Mais la Suisse pousse énormément sur l’agriculture en montagne, considérée par tous désormais comme un moyen de lutter contre la gentrification et le tourisme lourd, avec ses condos en hauteur qui défigurent le paysage et concentrent trop les activités humaines, explique Marco Onida, Secrétaire général permanent de la convention.


Par exemple, le protocole sur les transports incite les pays membres à cesser de miser sur les grandes infrastructures routières qui défigurent le paysage et coupent les voies migratoires. Les transports écologiques comme la marche - l’entrevue se déroule d’ailleurs en culotte courte, bâton de marche à la main au lieu du stylo, en pleine ascension d’un flanc de montagne entre la Slovénie et l’Autriche ! - ainsi que les vélos, télésièges, télécabines et les différents moyens de transport en commun sont ainsi privilégiés, avec des résultats parfois étonnants.


Dans plusieurs villes, raconte Marco Onida, jusqu’à 30 % des déplacements se font aujourd’hui à vélo grâce aux nouveaux aménagements. À Gap et à Chamonix, dit-il, là où le transport en commun est désormais gratuit au centre-ville en raison des nouvelles politiques, jusqu’à 30 % des habitants ont vendu leur deuxième voiture.


Mais tout n’est pas réglé, loin de là. Les petits centres de ski ferment souvent faute de neige, car la région alpine a connu une hausse de 2 degrés Celsius de sa température moyenne - le double de la moyenne planétaire. Mais ces fermetures augmentent la clientèle des centres importants, concentrant davantage les clients et augmentant les besoins en enneigement artificiel. La création de réservoirs d’eau à des fins d’enneigement, dans les flancs de montagne, devient ainsi une véritable plaie environnementale, car, souvent riches en bactéries, ils polluent les nappes souterraines locales et assèchent les petits cours d’eau. Une proposition en vue de couper toute forme de subvention à la construction de ces réservoirs a été battue en brèche par la Suisse…



Un développement intégré


Le secrétariat de la Convention n’administre pas de dispendieux programmes de restauration des écosystèmes. Il n’a pas ce genre de fonds. Mais il appuie des dizaines de projets. Son objectif, c’est plutôt de permettre un développement des Alpes, plus déconcentré, plus léger, qui en respecte le caractère naturel et culturel, précise Marco Onida. Tout un enjeu, quand on constate que cette région habitée par 14 millions d’habitants accueille chaque année 60 millions de visiteurs auxquels on attribue 545 millions de nuitées.

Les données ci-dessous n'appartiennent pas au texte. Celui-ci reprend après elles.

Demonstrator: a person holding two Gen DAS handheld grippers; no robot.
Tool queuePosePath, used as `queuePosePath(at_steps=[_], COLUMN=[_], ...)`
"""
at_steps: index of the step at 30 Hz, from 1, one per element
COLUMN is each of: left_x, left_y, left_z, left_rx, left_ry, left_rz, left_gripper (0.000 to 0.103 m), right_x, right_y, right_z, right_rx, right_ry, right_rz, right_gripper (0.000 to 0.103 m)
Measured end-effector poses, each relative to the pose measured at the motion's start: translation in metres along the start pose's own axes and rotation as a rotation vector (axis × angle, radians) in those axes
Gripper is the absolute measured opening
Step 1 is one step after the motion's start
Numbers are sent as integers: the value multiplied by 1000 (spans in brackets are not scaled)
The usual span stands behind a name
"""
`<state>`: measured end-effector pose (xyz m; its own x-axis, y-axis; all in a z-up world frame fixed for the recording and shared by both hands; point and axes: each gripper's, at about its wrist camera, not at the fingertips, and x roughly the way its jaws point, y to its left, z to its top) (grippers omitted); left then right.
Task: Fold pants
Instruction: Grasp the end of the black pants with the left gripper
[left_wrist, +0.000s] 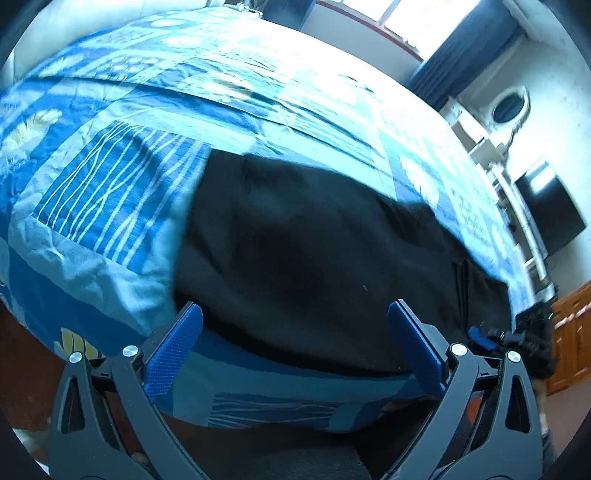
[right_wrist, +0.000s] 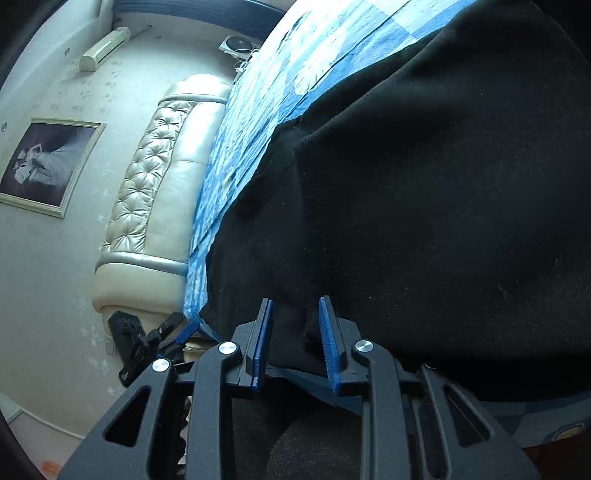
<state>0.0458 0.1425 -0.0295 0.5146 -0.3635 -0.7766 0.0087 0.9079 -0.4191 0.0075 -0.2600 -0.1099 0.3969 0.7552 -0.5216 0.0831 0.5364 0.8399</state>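
Black pants (left_wrist: 314, 258) lie spread on a bed with a blue patterned quilt (left_wrist: 122, 177). My left gripper (left_wrist: 295, 314) is open, its blue pads wide apart, just above the near edge of the pants and holding nothing. My right gripper (right_wrist: 295, 306) is narrowed on a fold of the black pants (right_wrist: 424, 184) at their near edge; cloth sits between the blue pads. The right gripper also shows at the right edge of the left wrist view (left_wrist: 484, 338), and the left gripper shows in the right wrist view (right_wrist: 184, 328).
The bed's near edge runs just under both grippers. A padded cream headboard (right_wrist: 162, 177) stands at one end. A window with dark curtains (left_wrist: 461, 48), white shelves, a wall TV (left_wrist: 550, 218) and a wooden door (left_wrist: 569, 339) lie beyond the bed.
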Motion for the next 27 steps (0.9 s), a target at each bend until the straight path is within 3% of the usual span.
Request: queuePosePath(at_steps=[7,14,16,18,22,27], left_x=[11,54,66,78,84,72], left_y=[54,67,71,73,66,59], left_z=[40,89,95,95,82,54], left_rx=[-52,-62,-93,-117,-70,-85], left_ry=[6,24,44,83,97,149], left_rz=[-148,-211,-262,-334,-349,-471], left_gripper=[100,100,100,100,100,100], right_x=[4,3,3,0,-3,-6], right_y=[5,2,0,-6,-11,-14], right_z=[2,1,1,2,2,2], right_rx=[-12,-9,0,6,6,13], right_ry=[-1,-11,-13,-12,-13,-14], right_rz=[-4,6,16,24,26,36], right_gripper=[28,28,28,28,28,28])
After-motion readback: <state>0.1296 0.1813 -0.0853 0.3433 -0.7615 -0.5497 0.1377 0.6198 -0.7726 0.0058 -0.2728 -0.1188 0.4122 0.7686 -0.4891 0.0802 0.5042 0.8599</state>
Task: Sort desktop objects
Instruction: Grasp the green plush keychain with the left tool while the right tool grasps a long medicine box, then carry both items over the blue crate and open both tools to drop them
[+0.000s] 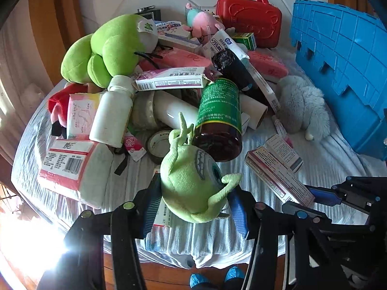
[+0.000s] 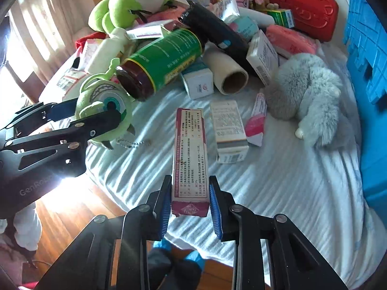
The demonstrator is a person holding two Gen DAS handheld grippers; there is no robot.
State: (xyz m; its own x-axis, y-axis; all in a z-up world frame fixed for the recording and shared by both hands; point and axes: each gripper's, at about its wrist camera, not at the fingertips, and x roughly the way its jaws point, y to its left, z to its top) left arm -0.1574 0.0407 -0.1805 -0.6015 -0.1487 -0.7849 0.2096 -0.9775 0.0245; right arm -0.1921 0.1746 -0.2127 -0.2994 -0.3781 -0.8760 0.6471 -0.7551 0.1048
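The left claw (image 1: 193, 205) grips a green one-eyed plush (image 1: 191, 183), lifted at the pile's 6 o'clock edge, just in front of a brown bottle with a green label (image 1: 219, 120). To its right, the right claw (image 2: 189, 205) clamps the near end of a long maroon-edged box (image 2: 191, 154), which points toward 12 o'clock over the striped bench cloth (image 2: 278, 193). A grey furry toy (image 2: 312, 111) lies at 2 o'clock, beside a blue crate (image 2: 367, 55).
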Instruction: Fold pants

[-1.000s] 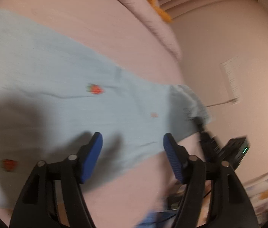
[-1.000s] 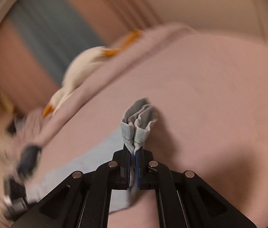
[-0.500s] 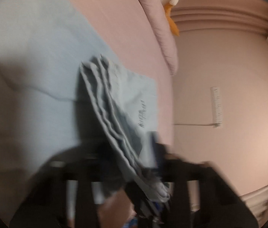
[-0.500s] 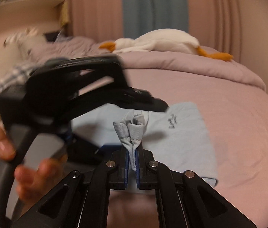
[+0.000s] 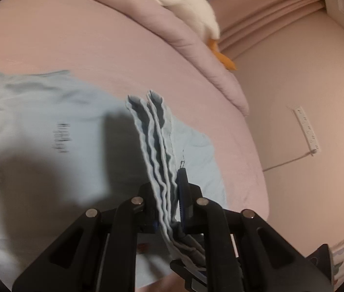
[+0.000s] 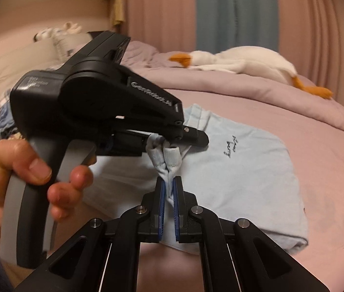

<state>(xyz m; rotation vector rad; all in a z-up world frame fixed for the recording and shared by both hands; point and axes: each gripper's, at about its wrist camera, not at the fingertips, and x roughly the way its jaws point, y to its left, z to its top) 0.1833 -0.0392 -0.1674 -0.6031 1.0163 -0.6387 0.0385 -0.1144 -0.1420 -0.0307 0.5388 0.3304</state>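
Observation:
Light blue pants (image 6: 240, 170) lie folded on the pink bed, with dark script printed on the cloth. In the left wrist view the pants (image 5: 50, 126) spread to the left. My left gripper (image 5: 167, 194) is shut on the gathered ribbed waistband (image 5: 152, 131), which stands up between its fingers. My right gripper (image 6: 168, 189) is shut on a bunched fold of the same waistband (image 6: 169, 155). The left gripper (image 6: 184, 136), held by a bare hand (image 6: 8, 170), shows in the right wrist view, clamped on the cloth just above the right fingertips.
A rolled pink duvet (image 6: 257, 92) runs along the bed's far side with a white plush goose (image 6: 245, 63) on it. Pillows (image 6: 25, 58) are at the far left. A wall with a power strip (image 5: 307, 131) borders the bed's right edge.
The left gripper, open above the spread pants a second ago, has closed on the waistband beside the right gripper. The right gripper has kept its hold and swung round over the bed.

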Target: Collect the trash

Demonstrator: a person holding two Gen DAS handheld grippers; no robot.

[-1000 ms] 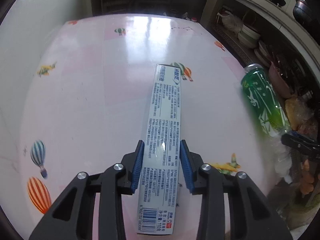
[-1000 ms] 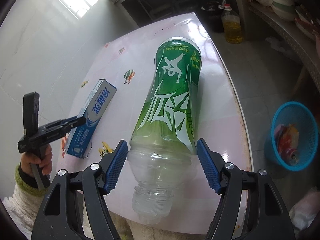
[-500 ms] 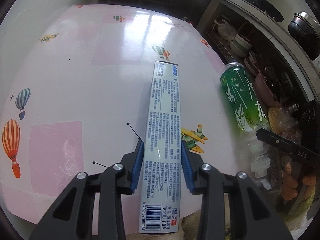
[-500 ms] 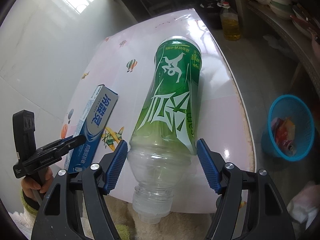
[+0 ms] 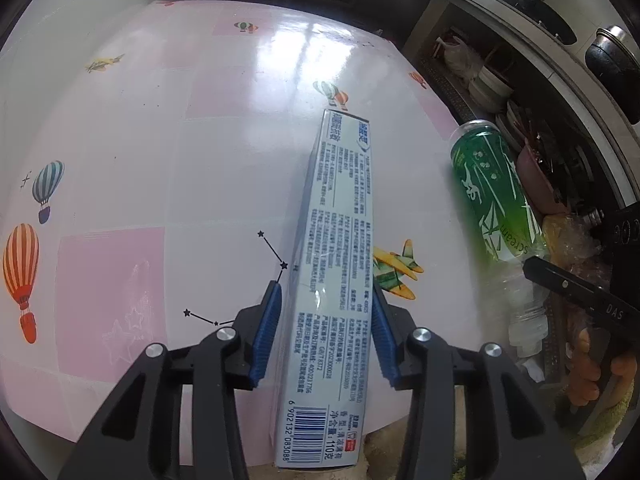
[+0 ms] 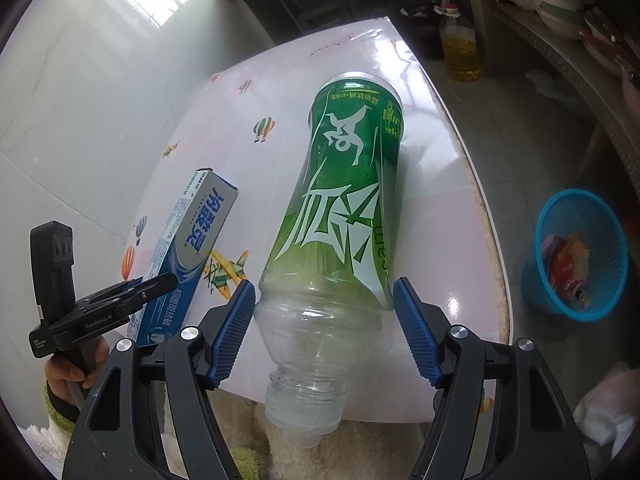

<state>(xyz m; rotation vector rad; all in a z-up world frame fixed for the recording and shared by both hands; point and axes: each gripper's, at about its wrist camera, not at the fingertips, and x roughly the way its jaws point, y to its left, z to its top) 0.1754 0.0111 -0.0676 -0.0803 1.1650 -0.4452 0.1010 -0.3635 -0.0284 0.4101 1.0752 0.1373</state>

Ce petit secrétariat, qui n’a aucun pouvoir d’inspection, agit plutôt comme un « catalyseur » des forces sociales et politiques locales. Il aide surtout à structurer un mouvement, qui va de la base vers le sommet, en aidant au lancement de projets qui cadrent avec les protocoles de la convention et les politiques environnementales européennes Natura 2000, et qui peuvent ainsi obtenir des fonds des programmes de l’UE, comme pour les Projets Life.


Or ces forces sociales à la base sont nombreuses et variées. D’abord, la Commission internationale pour la protection des Alpes (CIPRA) qui, malgré son nom, est une OSBL internationale présente dans chaque pays de la convention. C’est elle qui a lancé l’idée de la convention alpine à la fin des années 1980. Il existe aussi une Alliance des maires et une autre association dites des « villes vertes », qui se donnent pour objectif de réduire leur bilan des gaz à effet de serre. Par exemple, la commune de Val-d’Isère, près de Grenoble, a mis sur pied un projet de parc éolien dont les revenus sont si importants qu’ils financent l’isolation des maisons et… ont permis de réduire la taxe foncière !


Peu connue en Amérique, cette convention est néanmoins devenue une source d’inspiration à l’échelle internationale. Elle a ainsi servi de modèle à la Convention des Carpates, signée en 2003, tout comme elle a inspiré des projets de collaboration entre pays de montagnes, parfois antagonistes au plan politique, dans les Balkans, dans le Caucase, en Asie centrale et, récemment, dans les Andes.